What is required:
Write the data out in full and word for word. Do not include images.

Available data:
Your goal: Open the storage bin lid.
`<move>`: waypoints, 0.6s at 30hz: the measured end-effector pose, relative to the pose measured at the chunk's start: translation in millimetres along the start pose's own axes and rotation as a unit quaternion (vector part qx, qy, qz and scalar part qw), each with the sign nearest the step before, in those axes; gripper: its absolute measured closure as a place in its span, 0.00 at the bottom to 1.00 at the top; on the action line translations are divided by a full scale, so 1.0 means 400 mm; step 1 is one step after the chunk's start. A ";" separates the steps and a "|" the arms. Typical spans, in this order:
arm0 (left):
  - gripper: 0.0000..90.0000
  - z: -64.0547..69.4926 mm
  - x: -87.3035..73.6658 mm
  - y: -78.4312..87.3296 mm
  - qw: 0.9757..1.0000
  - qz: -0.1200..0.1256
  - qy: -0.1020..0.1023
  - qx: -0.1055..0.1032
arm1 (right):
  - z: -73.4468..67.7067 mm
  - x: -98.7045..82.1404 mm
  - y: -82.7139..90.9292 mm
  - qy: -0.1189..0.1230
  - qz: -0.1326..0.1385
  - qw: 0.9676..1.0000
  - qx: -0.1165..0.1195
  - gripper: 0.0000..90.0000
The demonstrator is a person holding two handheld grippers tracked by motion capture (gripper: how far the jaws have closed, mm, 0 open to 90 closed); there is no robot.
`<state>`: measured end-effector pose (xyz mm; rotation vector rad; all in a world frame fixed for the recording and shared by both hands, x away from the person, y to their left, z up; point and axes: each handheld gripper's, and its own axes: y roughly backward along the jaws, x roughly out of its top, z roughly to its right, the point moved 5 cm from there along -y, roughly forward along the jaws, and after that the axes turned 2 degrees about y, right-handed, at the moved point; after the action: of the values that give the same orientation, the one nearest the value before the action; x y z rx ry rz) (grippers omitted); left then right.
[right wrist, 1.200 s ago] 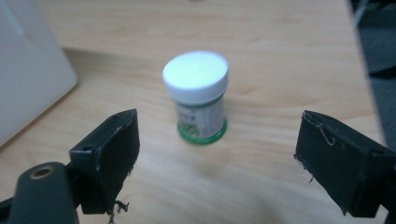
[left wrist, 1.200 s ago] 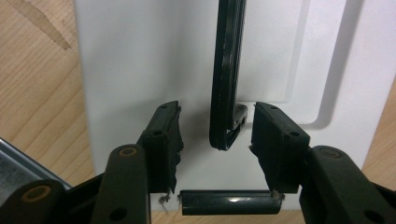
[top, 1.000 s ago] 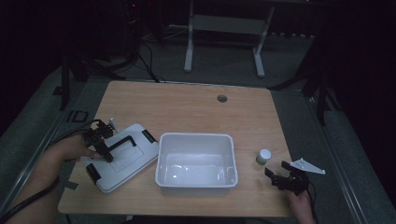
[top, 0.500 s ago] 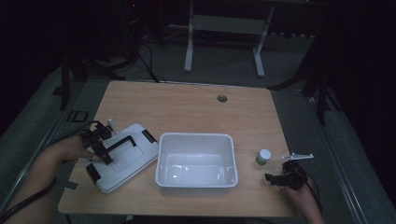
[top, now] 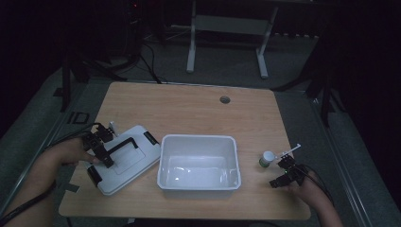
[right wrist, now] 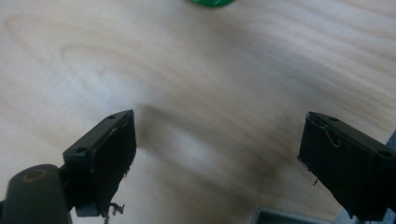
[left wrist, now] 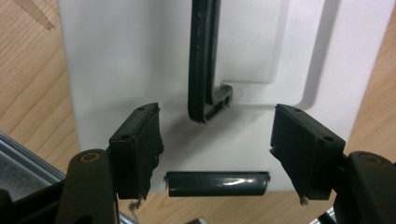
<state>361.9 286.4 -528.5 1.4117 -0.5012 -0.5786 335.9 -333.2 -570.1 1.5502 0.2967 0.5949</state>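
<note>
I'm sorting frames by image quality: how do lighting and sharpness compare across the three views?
High view: dim, room behind nearly black, though the white tub catches a glossy highlight. Left gripper view: bright and sharp on the lid and its black handle. Right gripper view: bright, but the wood grain is blurred, with a soft shadow between the jaws.

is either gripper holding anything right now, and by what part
Nothing is held. The left gripper has open jaws over the white lid; the right gripper is open over bare table.

Floor beside table (top: 78,117): pale marking, looks like "ID", too dim to be sure.
Other readable text: none.
</note>
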 end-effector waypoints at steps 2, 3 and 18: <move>0.37 0.001 -0.001 0.002 1.000 -0.001 0.002 0.002 | -0.001 0.006 0.006 0.013 -0.025 1.000 0.001 0.12; 0.37 0.003 -0.001 0.002 1.000 -0.001 0.001 0.001 | -0.001 0.010 0.009 0.013 -0.034 0.999 0.003 0.12; 0.37 0.014 0.001 -0.004 1.000 -0.004 -0.006 -0.003 | 0.017 0.071 0.031 0.020 -0.091 0.996 0.012 0.12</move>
<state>358.4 281.8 -529.4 1.4066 -0.5037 -0.5961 360.9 -324.8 -552.4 1.5170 0.4709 0.4810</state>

Solution below:
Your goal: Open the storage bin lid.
`<move>`: waypoints, 0.6s at 30hz: the measured end-effector pose, relative to the pose measured at the chunk's start: translation in millimetres along the start pose's own axes and rotation as a unit quaternion (vector part qx, qy, qz and scalar part qw), each with the sign nearest the step before, in those axes; gripper: its absolute measured closure as a place in its span, 0.00 at the bottom to 1.00 at the top; on the action line translations are divided by a full scale, so 1.0 means 400 mm; step 1 is one step after the chunk's start. A ";" separates the steps and a "|" the arms. Typical spans, in this order:
arm0 (left):
  - gripper: 0.0000..90.0000
  - z: -64.0547..69.4926 mm
  - x: -87.3035..73.6658 mm
  - y: -78.4312..87.3296 mm
  - qw: 0.9757..1.0000
  - qz: -0.1200..0.1256
  - qy: -0.1020..0.1023
  - qx: -0.1055..0.1032
arm1 (right):
  - z: -73.4468..67.7067 mm
  - x: -98.7045..82.1404 mm
  - y: -82.7139..90.9292 mm
  - qy: -0.1189..0.1230
  - qz: -0.1326..0.1385
  - qw: 0.9676..1.0000
  - qx: -0.1165..0.1195
  - gripper: 0.0000..90.0000
The demonstrator is a person holding two handheld grippers tracked by motion capture (gripper: how far the jaws have closed, mm, 0 open to 90 closed); there is no robot.
`<state>`: measured end-effector pose (xyz mm; rotation vector rad; all in a world frame fixed for the recording and shared by both hands, x away from the person, y to their left, z up; point and axes: each handheld gripper's, and its own axes: y roughly backward along the jaws, x roughly out of its top, z roughly to its right, the point moved 5 cm from there along -y, roughly forward along the jaws, and after that the axes turned 2 degrees about y, right-handed, at the moved point; after the action: of the values that give the same orientation, the one nearest the value before the action; x y z rx ry rz) (grippers omitted); left then right.
[right wrist, 1.200 s ago] 
[left wrist, 1.200 s ago] 
[top, 1.000 s ago] 
[top, 0.500 s ago] 
[top, now] 
[right wrist, now] 
[left wrist, now] 
<state>361.9 286.4 -528.5 1.4117 -0.5012 -0.5786 335.9 -333.2 -570.1 1.5502 0.2967 0.5949</state>
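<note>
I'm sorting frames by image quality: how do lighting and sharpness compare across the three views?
High view: dim, room behind nearly black, though the white tub catches a glossy highlight. Left gripper view: bright and sharp on the lid and its black handle. Right gripper view: bright, but the wood grain is blurred, with a soft shadow between the jaws.

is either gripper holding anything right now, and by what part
Nothing is held. The left gripper has open jaws over the white lid; the right gripper is open over bare table.

Floor beside table (top: 78,117): pale marking, looks like "ID", too dim to be sure.
Other readable text: none.
</note>
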 end-effector waypoints at steps 2, 3 and 18: <move>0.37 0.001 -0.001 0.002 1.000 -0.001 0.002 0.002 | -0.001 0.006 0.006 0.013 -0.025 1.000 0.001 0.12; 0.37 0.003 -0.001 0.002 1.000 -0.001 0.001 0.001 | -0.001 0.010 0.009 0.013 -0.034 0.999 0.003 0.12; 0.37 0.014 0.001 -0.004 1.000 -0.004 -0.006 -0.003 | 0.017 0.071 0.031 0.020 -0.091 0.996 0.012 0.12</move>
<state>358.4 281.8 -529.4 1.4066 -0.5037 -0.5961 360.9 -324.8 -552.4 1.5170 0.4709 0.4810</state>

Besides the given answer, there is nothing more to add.